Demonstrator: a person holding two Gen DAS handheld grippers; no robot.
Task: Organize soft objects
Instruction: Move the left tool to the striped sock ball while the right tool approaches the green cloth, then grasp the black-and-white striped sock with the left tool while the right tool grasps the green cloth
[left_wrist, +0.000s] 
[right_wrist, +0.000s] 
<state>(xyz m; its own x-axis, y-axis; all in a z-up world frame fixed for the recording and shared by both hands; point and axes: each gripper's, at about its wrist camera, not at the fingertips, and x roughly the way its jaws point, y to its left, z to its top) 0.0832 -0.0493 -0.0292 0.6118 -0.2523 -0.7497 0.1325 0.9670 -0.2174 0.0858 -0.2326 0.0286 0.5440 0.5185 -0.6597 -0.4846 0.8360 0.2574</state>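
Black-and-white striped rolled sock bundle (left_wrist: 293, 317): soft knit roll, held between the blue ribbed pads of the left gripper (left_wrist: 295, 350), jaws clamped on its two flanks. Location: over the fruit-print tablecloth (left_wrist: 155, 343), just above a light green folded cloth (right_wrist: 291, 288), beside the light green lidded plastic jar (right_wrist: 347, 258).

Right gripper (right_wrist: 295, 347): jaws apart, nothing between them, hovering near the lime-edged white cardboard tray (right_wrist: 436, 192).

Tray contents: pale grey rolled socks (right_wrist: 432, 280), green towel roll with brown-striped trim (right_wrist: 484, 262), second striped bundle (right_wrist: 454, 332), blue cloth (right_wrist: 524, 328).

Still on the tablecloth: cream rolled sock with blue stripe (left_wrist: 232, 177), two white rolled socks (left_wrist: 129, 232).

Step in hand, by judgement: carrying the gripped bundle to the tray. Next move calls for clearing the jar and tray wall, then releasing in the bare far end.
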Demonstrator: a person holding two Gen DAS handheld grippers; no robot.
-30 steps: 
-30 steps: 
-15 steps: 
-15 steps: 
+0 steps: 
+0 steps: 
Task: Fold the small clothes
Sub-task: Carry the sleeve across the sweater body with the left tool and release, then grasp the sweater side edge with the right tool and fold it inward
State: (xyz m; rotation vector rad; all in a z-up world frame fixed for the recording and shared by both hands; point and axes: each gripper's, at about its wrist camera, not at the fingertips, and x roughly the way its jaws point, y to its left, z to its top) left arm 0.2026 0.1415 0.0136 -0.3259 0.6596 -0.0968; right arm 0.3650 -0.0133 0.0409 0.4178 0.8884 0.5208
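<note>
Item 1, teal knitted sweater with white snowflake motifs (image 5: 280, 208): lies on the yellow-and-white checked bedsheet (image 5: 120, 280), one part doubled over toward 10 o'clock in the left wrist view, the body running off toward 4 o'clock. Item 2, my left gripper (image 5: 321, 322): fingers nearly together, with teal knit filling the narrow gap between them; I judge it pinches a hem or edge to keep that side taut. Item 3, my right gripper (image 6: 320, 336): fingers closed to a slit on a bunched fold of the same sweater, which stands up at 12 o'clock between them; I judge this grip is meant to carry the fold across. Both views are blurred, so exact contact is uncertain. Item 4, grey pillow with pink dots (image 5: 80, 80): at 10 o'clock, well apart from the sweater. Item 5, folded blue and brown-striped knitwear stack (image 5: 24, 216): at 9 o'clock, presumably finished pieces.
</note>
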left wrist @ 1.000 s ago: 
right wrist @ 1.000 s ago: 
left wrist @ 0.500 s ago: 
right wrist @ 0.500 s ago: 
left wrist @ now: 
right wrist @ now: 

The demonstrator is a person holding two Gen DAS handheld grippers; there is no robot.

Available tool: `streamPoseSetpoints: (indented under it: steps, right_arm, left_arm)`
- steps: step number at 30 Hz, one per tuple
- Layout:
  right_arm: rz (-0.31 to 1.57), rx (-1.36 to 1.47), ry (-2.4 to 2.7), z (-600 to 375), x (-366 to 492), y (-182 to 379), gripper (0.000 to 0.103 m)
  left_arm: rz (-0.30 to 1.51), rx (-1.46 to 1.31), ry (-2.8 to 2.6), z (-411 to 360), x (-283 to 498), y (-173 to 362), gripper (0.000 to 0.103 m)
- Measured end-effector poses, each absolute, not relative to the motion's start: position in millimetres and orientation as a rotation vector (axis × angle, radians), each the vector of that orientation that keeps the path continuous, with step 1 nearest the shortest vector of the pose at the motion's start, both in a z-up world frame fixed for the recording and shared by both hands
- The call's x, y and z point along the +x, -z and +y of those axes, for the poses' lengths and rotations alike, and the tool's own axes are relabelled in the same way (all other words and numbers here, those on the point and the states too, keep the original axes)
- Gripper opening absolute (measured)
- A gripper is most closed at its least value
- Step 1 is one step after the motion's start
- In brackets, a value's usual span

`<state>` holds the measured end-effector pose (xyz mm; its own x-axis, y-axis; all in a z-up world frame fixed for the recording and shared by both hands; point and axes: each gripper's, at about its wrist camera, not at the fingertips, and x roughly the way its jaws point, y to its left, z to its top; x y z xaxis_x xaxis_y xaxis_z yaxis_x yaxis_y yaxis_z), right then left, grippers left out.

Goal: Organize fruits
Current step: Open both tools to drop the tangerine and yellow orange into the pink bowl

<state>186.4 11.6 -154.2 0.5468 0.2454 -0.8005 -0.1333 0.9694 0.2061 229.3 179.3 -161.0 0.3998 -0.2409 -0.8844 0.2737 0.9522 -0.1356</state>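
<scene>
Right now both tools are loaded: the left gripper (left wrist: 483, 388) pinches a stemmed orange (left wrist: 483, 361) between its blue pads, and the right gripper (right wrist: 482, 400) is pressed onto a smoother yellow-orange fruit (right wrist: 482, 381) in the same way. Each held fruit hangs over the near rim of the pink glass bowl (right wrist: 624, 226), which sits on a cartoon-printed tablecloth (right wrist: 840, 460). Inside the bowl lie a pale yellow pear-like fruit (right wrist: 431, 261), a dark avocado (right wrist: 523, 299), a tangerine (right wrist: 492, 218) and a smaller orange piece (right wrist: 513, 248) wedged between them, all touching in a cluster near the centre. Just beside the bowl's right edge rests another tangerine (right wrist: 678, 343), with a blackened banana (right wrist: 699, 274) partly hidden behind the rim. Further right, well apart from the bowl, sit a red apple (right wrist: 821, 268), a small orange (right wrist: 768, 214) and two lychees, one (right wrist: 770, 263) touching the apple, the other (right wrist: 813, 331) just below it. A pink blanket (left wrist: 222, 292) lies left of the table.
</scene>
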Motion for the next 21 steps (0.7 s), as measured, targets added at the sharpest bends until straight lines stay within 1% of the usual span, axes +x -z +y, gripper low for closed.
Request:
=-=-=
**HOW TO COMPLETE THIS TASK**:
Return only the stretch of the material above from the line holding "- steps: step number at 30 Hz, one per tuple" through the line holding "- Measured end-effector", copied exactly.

**RESULT FOR THIS EXERCISE**:
- steps: step number at 30 Hz, one per tuple
- Layout:
  right_arm: rz (-0.31 to 1.57), rx (-1.36 to 1.47), ry (-2.4 to 2.7), z (-600 to 375), x (-366 to 492), y (-182 to 379), gripper (0.000 to 0.103 m)
  left_arm: rz (-0.30 to 1.51), rx (-1.46 to 1.31), ry (-2.8 to 2.6), z (-411 to 360), x (-283 to 498), y (-173 to 362), gripper (0.000 to 0.103 m)
- Measured end-effector poses, each absolute, not relative to the motion's start: position in millimetres and orientation as a rotation vector (axis × angle, radians), each the vector of that orientation that keeps the path continuous, with step 1 nearest the shortest vector of the pose at the motion's start, both in a z-up world frame fixed for the recording and shared by both hands

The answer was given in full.